It sounds like we don't have data on the frequency of the potential code quality regression. Would looking at a suite of benchmarks, including compression and eigen, on x86 (in a thinlto + FDO build, in an isolated environment) help advance the discussion - or what's an alternative?

Thanks!

While i'm personally not very neurotic regarding compile time,
and agree with @dmgreen that -O3 is by design allowed to consume more time,
here i have to agree with @nikic.

5% compile-time regression is a rather significant time investment.
What does it bring? If it's less than 1% in some obscure proprietary benchmark
then it's one thing, if it's a few percent here and there in SPEC it's another.
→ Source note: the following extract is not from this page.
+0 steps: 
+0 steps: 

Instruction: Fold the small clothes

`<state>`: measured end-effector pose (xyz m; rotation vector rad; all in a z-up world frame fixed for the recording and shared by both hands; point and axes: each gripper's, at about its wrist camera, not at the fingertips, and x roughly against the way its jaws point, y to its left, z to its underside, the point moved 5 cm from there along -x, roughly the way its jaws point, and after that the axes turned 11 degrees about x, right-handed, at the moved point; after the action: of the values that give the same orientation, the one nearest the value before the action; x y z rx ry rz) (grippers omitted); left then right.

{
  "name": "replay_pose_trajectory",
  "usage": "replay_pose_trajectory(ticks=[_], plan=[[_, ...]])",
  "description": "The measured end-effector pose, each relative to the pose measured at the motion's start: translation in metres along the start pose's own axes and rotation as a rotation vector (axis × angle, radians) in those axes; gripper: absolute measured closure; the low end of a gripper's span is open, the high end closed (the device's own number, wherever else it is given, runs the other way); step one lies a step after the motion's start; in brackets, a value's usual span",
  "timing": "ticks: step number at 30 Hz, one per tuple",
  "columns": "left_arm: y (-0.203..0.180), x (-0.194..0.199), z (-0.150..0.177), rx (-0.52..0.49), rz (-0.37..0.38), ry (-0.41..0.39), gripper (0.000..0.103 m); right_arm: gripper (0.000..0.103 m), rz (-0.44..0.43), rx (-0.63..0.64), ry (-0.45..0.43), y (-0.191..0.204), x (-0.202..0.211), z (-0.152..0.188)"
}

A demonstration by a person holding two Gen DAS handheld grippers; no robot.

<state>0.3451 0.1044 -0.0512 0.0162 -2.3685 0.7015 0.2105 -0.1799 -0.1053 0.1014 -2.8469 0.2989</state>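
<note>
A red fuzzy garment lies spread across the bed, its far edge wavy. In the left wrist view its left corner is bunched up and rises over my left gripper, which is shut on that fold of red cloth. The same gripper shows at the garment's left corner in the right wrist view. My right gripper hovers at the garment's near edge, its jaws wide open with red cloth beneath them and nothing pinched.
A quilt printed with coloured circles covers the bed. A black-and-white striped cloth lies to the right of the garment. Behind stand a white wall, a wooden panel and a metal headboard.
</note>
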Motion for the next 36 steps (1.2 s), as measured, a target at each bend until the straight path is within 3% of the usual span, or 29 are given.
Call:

In fact, i would strongly insist to follow llvm best practices,
revert the original patch that this patch is trying to fix,
fold this fix into the original change, and post that as a new review.

Yeah, I agree. 5% is too much to pay. https://reviews.llvm.org/D69437 measured this option as a 25% speed increase in a something that was important enough to fix, with a 0.1-0.2% compile time effect. That's a very different question.

(What really would like to see - is it would be great if there was someone in the llvm community who cared about O2. Trying to get the best performance for a low compile time, and optimizing that tradeoff. That can do a lot of benefit for a lot of people. This particular issue I have less interest in, It's just a shame to see the compile get things so embarrassingly wrong!)

But this patch has been in tree a long time. I believe best practice is to fix things as-is, not revert and attempt to re-apply after so long.

Yeah, I agree. 5% is too much to pay. https://reviews.llvm.org/D69437 measured this option as a 25% speed increase in a something that was important enough to fix, with a 0.1-0.2% compile time effect. That's a very different question.

(What really would like to see - is it would be great if there was someone in the llvm community who cared about O2. Trying to get the best performance for a low compile time, and optimizing that tradeoff. That can do a lot of benefit for a lot of people. This particular issue I have less interest in, It's just a shame to see the compile get things so embarrassingly wrong!)

But this patch has been in tree a long time. I believe best practice is to fix things as-is, not revert and attempt to re-apply after so long.

Quick update on the code quality side, I ran spec2006, the llvm benchmarks, the eigen benchmarks, and a few others, on x86 (FDO, thinlto) with this patch, and with/without enabling consider-local-interval-cost. No significant real effect.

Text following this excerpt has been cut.